Em Betim decidimos, mas fomos impedidos, por decisão do TJMG a pedido do MPMG, de aplicar a vacina, liberada, no dia 11 de junho pela Anvisa, para a faixa etária de 12 a 17 anos. Sem perder tempo e oportunidade de garantir ao menos aulas plenas até dezembro para os últimos três anos do fundamental. A decisão foi tomada calculando-se que esses alunos, dentro dos grupos em vacinação, representariam o atraso máximo de dez dias e médio de cinco dias para todos aqueles que há mais de 160 dias sonham com a vacina. Quem iria se vacinar em 180 dias passaria a se vacinar de 181 a 190 dias. Ninguém deixaria de ser vacinado.

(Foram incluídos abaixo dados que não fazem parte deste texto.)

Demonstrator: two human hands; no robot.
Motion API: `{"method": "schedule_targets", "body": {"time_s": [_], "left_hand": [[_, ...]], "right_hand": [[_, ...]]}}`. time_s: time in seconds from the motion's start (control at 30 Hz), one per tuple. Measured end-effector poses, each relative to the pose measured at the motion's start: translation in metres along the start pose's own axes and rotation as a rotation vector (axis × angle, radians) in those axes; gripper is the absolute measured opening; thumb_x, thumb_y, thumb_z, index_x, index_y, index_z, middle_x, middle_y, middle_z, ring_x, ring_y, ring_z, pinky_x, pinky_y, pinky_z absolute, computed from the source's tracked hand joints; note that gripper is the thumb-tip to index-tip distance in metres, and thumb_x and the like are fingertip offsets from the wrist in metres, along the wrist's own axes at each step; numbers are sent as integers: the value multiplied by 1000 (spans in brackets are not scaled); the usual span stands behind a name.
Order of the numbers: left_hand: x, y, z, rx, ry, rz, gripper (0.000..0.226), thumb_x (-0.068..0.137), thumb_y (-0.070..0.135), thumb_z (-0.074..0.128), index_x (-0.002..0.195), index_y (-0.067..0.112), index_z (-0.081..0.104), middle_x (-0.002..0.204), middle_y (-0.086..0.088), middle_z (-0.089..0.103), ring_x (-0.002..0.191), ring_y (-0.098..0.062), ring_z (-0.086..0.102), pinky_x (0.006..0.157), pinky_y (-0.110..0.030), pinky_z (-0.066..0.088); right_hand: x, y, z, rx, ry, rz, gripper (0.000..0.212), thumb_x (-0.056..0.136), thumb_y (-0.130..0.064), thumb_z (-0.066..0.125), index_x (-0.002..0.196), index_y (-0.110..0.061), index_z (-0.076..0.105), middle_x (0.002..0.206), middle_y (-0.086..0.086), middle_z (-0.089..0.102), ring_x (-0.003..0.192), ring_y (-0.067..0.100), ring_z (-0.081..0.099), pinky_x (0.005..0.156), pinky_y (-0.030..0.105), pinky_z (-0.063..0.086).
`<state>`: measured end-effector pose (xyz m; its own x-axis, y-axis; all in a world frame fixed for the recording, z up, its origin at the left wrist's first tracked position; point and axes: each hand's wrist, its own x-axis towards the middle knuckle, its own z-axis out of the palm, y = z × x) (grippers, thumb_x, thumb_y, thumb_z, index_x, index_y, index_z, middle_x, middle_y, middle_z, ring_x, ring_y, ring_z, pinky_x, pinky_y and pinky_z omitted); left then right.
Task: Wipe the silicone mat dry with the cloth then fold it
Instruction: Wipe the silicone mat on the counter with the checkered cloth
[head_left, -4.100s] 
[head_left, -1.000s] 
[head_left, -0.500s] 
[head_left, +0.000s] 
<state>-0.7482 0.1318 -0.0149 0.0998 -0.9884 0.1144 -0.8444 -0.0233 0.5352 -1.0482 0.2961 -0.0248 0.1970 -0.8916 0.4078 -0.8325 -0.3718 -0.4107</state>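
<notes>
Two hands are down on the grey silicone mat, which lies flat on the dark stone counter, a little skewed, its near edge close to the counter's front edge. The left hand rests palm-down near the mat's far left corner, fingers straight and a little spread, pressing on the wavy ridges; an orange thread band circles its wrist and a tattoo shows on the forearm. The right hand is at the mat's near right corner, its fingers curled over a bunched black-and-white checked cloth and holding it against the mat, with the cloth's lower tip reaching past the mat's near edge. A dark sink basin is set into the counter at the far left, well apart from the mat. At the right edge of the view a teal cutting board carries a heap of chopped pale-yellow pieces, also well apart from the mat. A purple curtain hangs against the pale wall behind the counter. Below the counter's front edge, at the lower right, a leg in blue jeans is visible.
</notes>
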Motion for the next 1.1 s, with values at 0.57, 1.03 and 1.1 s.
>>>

A medida de vacinar os alunos parecia, para a nossa equipe de governo de Betim, de grande valia e com reflexos humanitários importantes, que, por outro lado, geram um adiamento médio de cinco dias da população que não é de grupos de risco. Os 18 mil alunos que seriam vacinados até o final de junho com parte das 54 mil doses prometidas pelo Estado passam assim para o fim da fila, que acaba em novembro. Conseguirão ter apenas aulas alternadas (carga de 50%) por falta de espaço físico até dezembro.
Num país de excluídos a pandemia com seus efeitos malignos está preparando inúmeros e tormentosos desafios para o futuro de todos.